#56793 closed defect (fixed)
macports base: installing a port with many files appears to hang; file registration loop slows dramatically for file counts > 10,000
Reported by: | yan12125 (Chih-Hsuan Yen) | Owned by: | mascguy (Christopher Nielsen) |
---|---|---|---|
Priority: | Normal | Milestone: | MacPorts 2.7.1 |
Component: | base | Version: | 2.5.3 |
Keywords: | Cc: | jmroot (Joshua Root) | |
Port: |
Description (last modified by mascguy (Christopher Nielsen))
I'm trying to install texlive-fonts-extra, which has 87,000 files in its destroot/ folder. port -d install texlive-fonts-extra
appears hang - no messages for several minutes and the CPU usage keeps high at around ~98%.
I found that the installation process is running the loop at:
If the loop is inevitable, how about adding some messages saying that the port process is busy doing something? It will improve the user experience greatly.
/cc the author of the aforementioned loop.
Attachments (4)
Change History (32)
comment:1 Changed 4 years ago by gpolitis (George Politis)
comment:2 Changed 4 years ago by mascguy (Christopher Nielsen)
Cc: | mascguy added |
---|
comment:3 Changed 4 years ago by mascguy (Christopher Nielsen)
I'm currently dealing with this too, for port texlive-fonts-extra
. Except in my case, the process has been running for more than 20 minutes.
Since the port installs nearly 90,000 files, it's reasonable for the process to take some time. But ideally not that long.
Ryan/Josh, do you folks know if it would be feasible to migrate the logic in question, to native code? Or are there other potential options to improve the performance of this loop?
I'd gladly help with the development effort, though I'd need some hints/direction.
comment:4 Changed 4 years ago by mascguy (Christopher Nielsen)
If there's no way to improve the performance of this, would it be possible to add a progress bar?
comment:5 Changed 4 years ago by mascguy (Christopher Nielsen)
Also, just curious: Have we considered using a dictionary, rather than an array, for the code in question?

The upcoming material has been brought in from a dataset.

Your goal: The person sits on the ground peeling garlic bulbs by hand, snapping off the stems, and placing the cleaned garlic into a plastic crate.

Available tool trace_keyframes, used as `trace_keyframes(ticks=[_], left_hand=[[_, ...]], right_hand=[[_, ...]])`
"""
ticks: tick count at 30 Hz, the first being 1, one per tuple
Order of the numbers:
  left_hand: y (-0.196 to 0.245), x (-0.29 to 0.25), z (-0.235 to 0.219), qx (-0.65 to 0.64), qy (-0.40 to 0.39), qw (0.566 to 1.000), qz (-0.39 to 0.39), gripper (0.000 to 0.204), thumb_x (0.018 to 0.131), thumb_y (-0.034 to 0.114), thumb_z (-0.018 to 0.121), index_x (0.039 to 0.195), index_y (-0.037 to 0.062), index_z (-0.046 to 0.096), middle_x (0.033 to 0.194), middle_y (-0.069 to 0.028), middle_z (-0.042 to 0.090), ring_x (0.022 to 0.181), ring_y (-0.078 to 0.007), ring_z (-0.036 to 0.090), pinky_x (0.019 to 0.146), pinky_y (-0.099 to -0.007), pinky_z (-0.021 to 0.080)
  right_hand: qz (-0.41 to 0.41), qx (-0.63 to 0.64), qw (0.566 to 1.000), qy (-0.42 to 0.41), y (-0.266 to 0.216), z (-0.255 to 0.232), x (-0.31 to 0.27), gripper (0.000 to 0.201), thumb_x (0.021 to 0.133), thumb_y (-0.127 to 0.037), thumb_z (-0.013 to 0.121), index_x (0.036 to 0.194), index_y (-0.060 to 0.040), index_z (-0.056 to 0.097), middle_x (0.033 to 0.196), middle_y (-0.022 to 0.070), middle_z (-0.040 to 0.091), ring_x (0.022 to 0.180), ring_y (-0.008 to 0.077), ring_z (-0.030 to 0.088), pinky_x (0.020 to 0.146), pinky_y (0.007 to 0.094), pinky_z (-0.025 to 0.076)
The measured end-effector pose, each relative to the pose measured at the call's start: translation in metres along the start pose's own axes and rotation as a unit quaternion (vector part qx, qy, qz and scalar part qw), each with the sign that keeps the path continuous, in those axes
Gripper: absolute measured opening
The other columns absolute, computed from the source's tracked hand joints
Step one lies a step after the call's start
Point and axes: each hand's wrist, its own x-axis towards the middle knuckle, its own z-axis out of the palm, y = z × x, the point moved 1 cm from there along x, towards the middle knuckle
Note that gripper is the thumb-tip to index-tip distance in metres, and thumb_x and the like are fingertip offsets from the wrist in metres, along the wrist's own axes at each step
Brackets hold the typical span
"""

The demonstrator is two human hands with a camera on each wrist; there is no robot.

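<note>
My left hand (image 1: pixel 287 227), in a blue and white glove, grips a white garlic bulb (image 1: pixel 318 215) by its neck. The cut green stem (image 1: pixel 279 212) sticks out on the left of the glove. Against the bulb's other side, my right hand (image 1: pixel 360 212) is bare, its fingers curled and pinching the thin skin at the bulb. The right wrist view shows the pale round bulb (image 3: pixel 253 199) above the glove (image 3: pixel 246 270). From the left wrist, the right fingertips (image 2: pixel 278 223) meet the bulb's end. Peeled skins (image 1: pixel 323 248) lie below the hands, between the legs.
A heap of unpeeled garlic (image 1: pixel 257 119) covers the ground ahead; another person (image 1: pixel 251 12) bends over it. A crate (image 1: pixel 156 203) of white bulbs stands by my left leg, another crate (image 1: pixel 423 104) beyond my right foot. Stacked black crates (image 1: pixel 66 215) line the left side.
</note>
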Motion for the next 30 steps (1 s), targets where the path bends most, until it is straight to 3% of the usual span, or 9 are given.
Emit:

I haven't (yet) debugged this enough to understand where the time is being spent. But based on research, dictionaries provide significantly faster performance, vs. an array. And it can't hurt...
comment:6 follow-up: 7 Changed 4 years ago by jmroot (Joshua Root)
I doubt the array is the performance bottleneck there; seems much more likely to be constructing all the file objects. An interface to set the property for a list of files might help. But let's not act on guesses when it comes to performance: profile!
comment:7 Changed 4 years ago by mascguy (Christopher Nielsen)
Replying to jmroot:
I doubt the array is the performance bottleneck there; seems much more likely to be constructing all the file objects. An interface to set the property for a list of files might help. But let's not act on guesses when it comes to performance: profile!
Agreed, profiling is the way to go. And port texlive-fonts-extra
makes a great test case!
As a starting point, I added ui_debug
statements to the file registration loop, and this is what I'm seeing: Initially the loop was quite fast. However, things gradually start slowing. And as we approach the 30,000th file, the loop has slowed dramatically.
By the time registration hits the 60,000th file, the process has gotten even slower.
In any case, I'll re-run this, and calculate timings. Stay tuned...
comment:8 follow-up: 9 Changed 4 years ago by jmroot (Joshua Root)
I would suggest learning to use the profiler
package in tcllib.
comment:9 Changed 4 years ago by mascguy (Christopher Nielsen)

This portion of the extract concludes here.